§ Problem to solve: The answer must be every line of the records below that contains the word "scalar".

Dataset records:
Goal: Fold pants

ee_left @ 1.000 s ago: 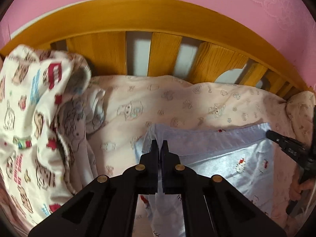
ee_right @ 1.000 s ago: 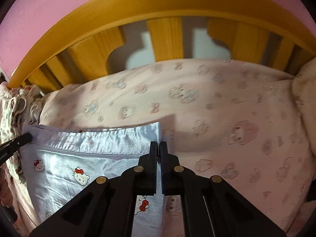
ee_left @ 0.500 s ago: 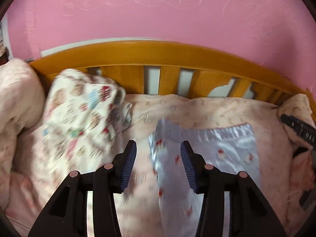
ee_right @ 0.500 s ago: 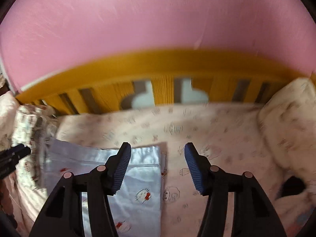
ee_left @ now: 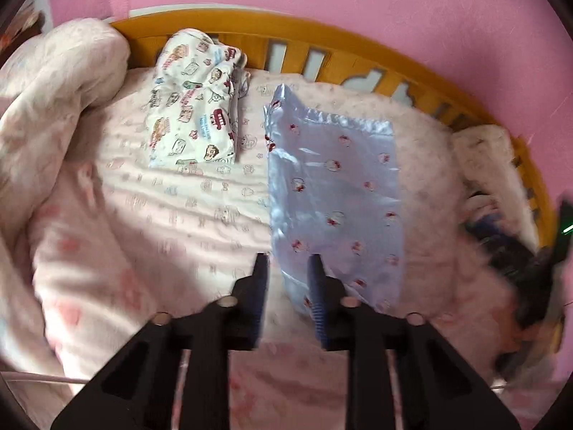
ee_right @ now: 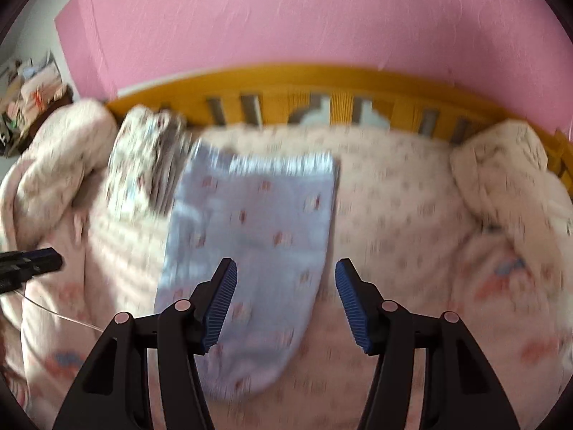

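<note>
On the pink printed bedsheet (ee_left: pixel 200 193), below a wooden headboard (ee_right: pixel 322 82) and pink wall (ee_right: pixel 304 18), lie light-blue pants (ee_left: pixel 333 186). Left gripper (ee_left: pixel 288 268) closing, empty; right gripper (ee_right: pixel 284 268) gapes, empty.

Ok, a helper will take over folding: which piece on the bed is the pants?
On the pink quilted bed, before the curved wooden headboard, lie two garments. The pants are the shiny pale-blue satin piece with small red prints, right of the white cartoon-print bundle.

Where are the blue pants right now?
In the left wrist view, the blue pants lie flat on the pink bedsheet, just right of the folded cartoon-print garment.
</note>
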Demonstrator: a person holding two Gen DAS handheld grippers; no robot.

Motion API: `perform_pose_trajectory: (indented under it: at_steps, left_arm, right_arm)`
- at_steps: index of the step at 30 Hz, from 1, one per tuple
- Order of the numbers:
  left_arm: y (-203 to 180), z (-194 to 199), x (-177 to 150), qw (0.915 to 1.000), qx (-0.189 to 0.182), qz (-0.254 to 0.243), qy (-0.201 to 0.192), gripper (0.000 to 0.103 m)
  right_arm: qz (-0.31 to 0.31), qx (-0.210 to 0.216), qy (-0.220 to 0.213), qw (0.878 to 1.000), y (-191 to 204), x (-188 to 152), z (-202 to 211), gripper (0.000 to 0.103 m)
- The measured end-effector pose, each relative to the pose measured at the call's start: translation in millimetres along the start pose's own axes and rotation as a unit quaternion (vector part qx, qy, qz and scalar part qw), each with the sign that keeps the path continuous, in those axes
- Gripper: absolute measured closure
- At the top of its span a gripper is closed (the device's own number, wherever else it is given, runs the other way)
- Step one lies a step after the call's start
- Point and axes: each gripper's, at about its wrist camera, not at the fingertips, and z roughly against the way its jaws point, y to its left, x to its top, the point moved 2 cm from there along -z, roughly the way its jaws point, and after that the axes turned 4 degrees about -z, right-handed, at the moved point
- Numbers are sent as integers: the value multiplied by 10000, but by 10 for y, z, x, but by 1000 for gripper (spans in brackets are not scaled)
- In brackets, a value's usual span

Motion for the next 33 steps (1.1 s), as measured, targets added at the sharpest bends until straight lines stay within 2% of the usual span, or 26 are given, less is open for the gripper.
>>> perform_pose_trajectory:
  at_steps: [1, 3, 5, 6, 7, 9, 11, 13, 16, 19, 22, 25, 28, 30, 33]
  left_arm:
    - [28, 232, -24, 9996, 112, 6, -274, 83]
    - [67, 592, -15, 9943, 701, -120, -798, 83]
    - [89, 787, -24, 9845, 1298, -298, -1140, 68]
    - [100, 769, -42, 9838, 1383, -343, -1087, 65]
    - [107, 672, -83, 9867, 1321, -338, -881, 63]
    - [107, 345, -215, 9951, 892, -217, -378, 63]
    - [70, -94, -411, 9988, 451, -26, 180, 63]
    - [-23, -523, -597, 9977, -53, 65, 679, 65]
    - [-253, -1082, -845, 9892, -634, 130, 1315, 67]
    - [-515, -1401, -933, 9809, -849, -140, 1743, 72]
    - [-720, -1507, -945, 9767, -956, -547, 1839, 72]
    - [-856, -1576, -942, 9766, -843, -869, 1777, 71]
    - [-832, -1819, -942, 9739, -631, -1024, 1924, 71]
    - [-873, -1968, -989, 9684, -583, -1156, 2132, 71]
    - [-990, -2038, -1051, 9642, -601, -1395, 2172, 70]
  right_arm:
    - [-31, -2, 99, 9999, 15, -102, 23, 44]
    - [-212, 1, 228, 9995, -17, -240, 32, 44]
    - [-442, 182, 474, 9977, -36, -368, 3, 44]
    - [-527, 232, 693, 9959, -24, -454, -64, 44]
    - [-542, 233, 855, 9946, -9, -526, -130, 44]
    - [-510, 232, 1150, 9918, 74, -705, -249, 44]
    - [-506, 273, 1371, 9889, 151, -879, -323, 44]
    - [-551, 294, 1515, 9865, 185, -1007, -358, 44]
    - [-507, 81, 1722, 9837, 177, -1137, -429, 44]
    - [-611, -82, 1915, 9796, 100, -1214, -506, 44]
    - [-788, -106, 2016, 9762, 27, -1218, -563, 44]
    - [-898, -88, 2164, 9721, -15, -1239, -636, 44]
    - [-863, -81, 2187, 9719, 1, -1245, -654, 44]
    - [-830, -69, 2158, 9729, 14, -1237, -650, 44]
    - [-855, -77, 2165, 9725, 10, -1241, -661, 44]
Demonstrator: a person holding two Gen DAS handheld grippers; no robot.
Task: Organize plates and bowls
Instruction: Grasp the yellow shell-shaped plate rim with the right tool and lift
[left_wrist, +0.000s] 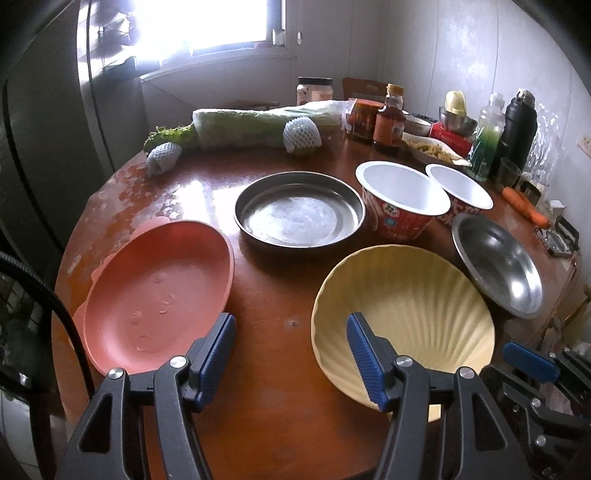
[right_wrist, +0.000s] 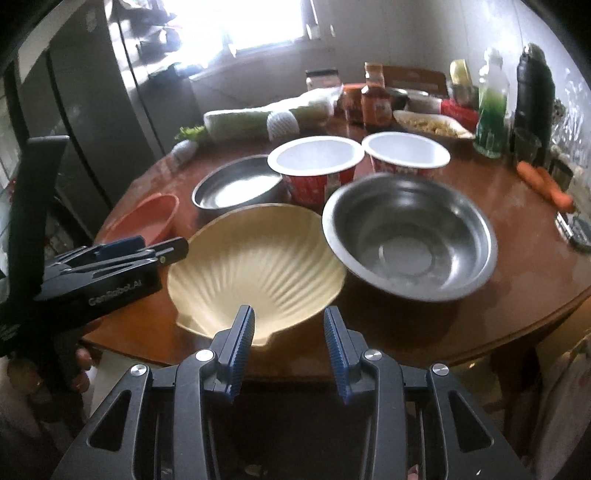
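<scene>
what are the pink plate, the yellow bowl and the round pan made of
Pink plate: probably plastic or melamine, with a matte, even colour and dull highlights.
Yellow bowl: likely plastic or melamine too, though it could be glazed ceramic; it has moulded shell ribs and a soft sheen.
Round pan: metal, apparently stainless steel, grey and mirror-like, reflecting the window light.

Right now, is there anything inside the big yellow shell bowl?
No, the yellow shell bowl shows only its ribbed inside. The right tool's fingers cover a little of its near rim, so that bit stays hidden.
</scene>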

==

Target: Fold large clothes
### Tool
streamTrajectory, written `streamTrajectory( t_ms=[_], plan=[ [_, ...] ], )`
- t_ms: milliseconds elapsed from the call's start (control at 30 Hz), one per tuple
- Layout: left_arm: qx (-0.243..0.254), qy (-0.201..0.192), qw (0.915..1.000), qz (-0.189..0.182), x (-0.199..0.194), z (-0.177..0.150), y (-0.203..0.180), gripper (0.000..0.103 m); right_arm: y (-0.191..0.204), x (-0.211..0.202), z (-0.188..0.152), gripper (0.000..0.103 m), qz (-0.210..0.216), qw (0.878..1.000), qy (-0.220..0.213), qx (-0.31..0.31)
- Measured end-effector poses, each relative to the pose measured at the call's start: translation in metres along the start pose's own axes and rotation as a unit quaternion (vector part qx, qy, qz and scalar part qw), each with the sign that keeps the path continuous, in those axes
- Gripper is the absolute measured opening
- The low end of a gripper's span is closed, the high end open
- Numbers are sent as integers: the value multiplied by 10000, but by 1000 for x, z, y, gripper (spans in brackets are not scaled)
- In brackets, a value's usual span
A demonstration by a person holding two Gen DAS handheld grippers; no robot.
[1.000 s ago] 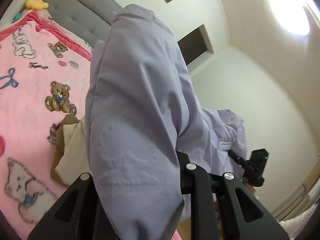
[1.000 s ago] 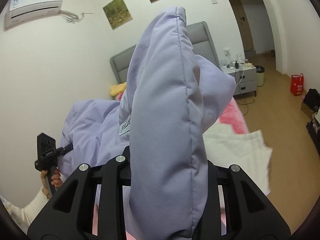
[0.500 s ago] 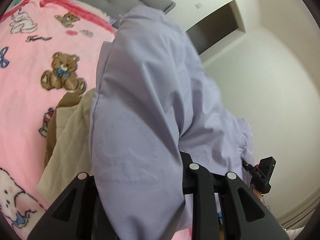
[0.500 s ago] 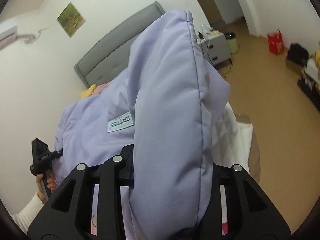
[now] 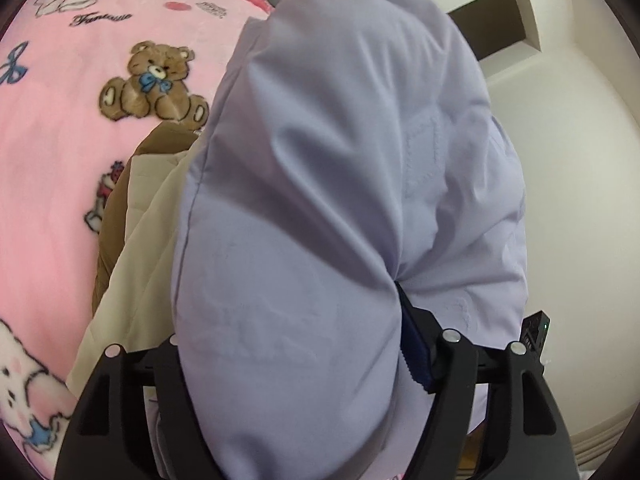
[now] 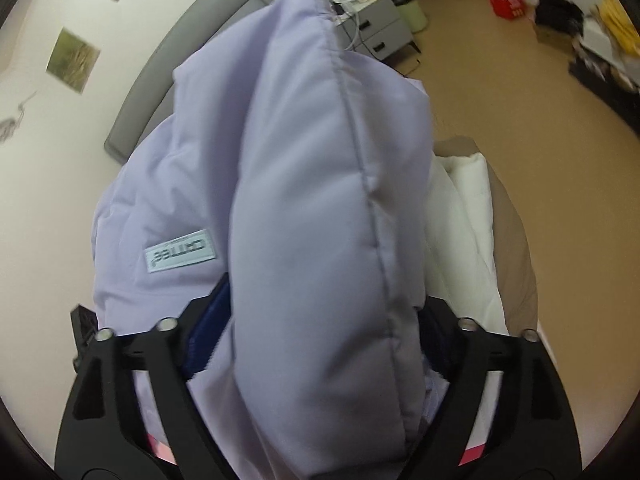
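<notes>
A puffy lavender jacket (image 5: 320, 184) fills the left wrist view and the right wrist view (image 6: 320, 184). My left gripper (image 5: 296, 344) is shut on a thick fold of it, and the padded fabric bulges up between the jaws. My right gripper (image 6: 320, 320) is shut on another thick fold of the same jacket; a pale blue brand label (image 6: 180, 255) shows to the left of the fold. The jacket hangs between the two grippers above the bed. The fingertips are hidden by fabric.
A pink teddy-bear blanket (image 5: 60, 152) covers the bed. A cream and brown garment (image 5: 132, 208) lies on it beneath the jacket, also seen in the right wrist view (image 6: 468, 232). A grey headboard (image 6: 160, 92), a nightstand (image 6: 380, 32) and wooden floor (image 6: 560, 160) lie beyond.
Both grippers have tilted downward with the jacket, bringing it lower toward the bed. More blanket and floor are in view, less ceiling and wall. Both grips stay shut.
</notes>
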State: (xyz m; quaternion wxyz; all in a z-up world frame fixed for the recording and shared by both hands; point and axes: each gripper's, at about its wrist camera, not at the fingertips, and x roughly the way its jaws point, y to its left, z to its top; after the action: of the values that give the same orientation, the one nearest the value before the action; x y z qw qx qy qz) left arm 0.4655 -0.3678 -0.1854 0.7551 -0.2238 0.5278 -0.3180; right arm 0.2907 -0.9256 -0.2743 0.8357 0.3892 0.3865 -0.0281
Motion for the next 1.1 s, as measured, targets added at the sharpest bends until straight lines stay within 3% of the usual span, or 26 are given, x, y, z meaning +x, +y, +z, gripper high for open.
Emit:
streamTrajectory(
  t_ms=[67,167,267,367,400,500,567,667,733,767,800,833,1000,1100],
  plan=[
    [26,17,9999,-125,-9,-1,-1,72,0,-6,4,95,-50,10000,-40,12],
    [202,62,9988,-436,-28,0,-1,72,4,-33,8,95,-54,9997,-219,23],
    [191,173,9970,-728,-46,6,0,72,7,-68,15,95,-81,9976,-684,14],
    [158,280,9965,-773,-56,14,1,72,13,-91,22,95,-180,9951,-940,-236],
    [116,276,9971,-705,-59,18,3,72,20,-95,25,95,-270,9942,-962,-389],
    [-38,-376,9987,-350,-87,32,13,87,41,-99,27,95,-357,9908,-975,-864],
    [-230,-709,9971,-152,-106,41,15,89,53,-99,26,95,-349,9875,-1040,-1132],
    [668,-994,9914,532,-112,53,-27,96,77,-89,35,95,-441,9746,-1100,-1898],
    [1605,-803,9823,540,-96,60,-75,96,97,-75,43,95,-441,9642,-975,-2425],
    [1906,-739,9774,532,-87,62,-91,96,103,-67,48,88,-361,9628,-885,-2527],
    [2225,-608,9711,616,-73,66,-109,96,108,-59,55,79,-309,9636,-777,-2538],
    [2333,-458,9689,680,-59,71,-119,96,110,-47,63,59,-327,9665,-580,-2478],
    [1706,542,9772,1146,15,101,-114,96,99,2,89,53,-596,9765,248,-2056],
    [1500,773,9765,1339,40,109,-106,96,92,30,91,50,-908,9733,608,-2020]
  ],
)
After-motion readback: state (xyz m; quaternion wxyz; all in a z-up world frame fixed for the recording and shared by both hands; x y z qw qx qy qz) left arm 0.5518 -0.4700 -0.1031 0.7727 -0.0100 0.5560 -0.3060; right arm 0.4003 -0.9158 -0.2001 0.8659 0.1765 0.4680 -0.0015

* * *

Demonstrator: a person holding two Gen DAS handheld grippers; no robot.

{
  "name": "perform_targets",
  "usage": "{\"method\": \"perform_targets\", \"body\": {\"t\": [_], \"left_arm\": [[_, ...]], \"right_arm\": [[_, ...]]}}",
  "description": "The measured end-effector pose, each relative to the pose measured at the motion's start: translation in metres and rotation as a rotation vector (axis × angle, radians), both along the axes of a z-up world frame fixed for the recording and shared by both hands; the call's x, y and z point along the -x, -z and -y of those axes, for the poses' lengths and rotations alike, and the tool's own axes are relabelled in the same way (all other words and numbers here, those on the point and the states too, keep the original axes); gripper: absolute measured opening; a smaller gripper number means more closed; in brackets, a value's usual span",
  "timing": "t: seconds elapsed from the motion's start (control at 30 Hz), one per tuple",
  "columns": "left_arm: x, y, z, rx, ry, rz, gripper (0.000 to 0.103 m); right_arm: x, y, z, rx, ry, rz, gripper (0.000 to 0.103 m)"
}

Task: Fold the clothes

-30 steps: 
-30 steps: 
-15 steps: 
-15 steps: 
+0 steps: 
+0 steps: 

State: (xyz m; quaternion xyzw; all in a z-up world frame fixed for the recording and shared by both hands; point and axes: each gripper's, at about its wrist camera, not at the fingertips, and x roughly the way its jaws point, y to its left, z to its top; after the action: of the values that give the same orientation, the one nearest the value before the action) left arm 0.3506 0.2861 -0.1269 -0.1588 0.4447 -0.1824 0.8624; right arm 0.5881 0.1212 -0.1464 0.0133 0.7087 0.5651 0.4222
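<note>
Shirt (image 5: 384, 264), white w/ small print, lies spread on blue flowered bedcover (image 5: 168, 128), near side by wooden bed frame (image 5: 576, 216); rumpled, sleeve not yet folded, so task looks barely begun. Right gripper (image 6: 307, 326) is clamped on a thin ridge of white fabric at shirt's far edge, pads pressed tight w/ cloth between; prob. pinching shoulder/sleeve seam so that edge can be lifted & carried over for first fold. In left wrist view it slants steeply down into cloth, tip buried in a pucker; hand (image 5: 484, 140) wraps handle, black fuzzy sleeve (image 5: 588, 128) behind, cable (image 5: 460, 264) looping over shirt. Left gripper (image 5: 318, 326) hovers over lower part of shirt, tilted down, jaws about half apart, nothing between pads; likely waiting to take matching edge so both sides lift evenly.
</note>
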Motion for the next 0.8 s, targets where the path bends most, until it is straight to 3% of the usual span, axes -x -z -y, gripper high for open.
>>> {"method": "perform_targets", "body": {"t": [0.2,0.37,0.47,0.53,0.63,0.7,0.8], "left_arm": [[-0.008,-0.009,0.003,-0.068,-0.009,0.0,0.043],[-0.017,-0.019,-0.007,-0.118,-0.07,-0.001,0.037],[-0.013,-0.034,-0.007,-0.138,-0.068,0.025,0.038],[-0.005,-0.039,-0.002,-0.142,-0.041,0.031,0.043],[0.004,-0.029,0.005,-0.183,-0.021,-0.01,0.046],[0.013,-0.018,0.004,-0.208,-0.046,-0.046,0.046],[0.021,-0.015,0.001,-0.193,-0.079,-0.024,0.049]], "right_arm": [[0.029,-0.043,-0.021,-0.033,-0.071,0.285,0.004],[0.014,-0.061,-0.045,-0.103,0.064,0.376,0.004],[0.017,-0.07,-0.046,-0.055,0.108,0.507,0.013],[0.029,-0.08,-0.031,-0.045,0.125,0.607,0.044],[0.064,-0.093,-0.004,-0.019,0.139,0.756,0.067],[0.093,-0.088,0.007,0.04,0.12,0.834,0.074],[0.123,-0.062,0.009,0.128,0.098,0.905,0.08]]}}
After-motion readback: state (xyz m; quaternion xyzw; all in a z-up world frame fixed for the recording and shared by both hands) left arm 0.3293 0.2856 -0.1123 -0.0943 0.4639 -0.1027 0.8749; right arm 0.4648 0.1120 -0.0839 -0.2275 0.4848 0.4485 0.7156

§ Reply to the task:
- The measured end-effector pose, each relative to the pose measured at the call's start: translation in millimetres along the start pose's own axes and rotation as a unit quaternion (vector part qx, qy, qz and scalar part qw), each with the sign that keeps the path continuous, in those axes
- Measured end-effector poses, each relative to the pose measured at the call's start: translation in metres along the start pose's own axes and rotation as a unit quaternion (vector part qx, qy, qz and scalar part qw), each with the sign that keeps the path continuous, in those axes

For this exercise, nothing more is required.